During the period from the date of this Agreement to the Purchase Closing Date, either the
Seller or the Buyer terminating this Agreement unilaterally with no reasonable excuse, or delaying
the performance of its obligations under this Agreement, which cause this Agreement unenforceable,
shall be responsible for paying the other party an amount of liquidated damages as for USD 3
Million. Such liquidated damages shall be paid in the form of cash or the shares of the listed
company.
8.04 Force Majeure.
(a) If Force Majeure occurs in the period from the date of this Agreement to the Purchase
Closing Date, either party is entitled to terminate this Agreement unilaterally without any
liability of breach. The Force Majeure expressed in this article shall cover all the events which
lead to the non-enforcement of this Agreement by either party. Such events, which cannot be imputed
to any party and are unforeseeable, unavoidable and insurmountable, shall include but not limit to
any strike, shutdown of the factory, explosion, shipwreck, natural disasters or hostility, fire,
flood, destruction, incidental affairs, war, insurgence, rebellion, interruption of traffic or
other similar affairs and the promulgation of the relevant regulations regarding the movie pre-film
advertisement or the circular adopted by the State Administration of Radio Film and Television,
which render the initial business purpose of the Group Company unrealizable or the daily business
of the Group Company not being normally operative.

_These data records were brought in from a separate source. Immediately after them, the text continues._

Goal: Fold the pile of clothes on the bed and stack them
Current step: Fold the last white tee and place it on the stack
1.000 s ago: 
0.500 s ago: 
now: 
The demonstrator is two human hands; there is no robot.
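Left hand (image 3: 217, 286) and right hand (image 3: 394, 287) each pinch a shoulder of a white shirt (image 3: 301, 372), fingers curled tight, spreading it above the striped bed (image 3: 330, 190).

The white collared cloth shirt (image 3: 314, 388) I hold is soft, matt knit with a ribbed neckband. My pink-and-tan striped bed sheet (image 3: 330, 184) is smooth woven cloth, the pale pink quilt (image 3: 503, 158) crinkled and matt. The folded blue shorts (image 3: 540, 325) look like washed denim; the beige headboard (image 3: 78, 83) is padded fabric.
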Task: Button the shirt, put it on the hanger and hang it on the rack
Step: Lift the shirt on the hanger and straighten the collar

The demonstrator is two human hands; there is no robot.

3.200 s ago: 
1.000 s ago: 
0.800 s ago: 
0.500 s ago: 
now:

(b) If Force Majeure occurs during the Purchase Closing Date and August 31, 2009, and the
Force Majeure renders the business of Group Company being non-operative, the calculation of the Net
Incomes of the relevant year shall deduct the costs and the profits generated during the period of
the Force Majeure; at the same time, the deadline of the relevant accounting year shall be
accordingly extended. The period extended shall be as long as the period of the Force Majeure. The
Force Majeure expressed in this article shall refer to strike, shutdown of the factory, explosion,
shipwreck, natural disasters or hostility, fire, flood, destruction, incidental affairs, war,
insurgence, rebellion, interruption of traffic or infective viral affairs.
ARTICLE IX
INDEMNIFICATION
9.01 Indemnification.
(a) Indemnification by the Seller and Seller’s Shareholder
(i) Subject to the limits set forth in this Section 9.01, after the Purchase Closing Date,
the Seller agree to indemnify the Buyer, its Affiliates (including, after the Purchase Closing
Date, the Group Companies) and its respective officers,
directors, stockholders, employees, agents and representatives (the “Buyer Indemnified
Persons”) harmless from and in respect of any and all losses, damages, costs and reasonable
expenses (collectively, “Losses”). The Seller’s aggregate liability for such Losses
shall not exceed USD 2 Million, and the Seller shall at the same time return to the Buyer the
Deposit previously paid by the Buyer, provided, however, that where such Losses are the result
of the gross negligence or willful misconduct of any of the Key Management, the aggregate
liability of the such Losses shall not exceed the Value of the
Aggregate Consideration paid by
the Buyer. The representations and warranties of the Seller set forth in Article III of this
Agreement shall survive for a period of three (3) years immediately following the Purchase
Closing Date (the “Indemnity Period”).
(ii) Subject to the limits set forth in this Section 9.01, after the Purchase Closing
Date, the Seller’s Shareholders agree to indemnify the Buyer Indemnified Persons harmless from
and in respect of any and all Losses that they may incur arising out of or due to any breach
any of the representations or warranties of Article III, provided, however that Seller’s
Shareholder liability for such Losses shall in no event exceed USD 2 Million and shall at the
same time return to the Buyer the Deposit previously paid by the Buyer. The representations and
warranties of the Seller’s Shareholders set forth in Article III of this Agreement shall
survive for the Indemnity Period.
(b) Indemnification by the Buyer.
Subject to the limits set forth in this Section 9.01, after the Purchase Closing Date,
Buyer agrees to indemnify the Seller and its Affiliates and its respective officers, directors,
stockholders, employees, agents and representatives (the “Seller Indemnified Persons”)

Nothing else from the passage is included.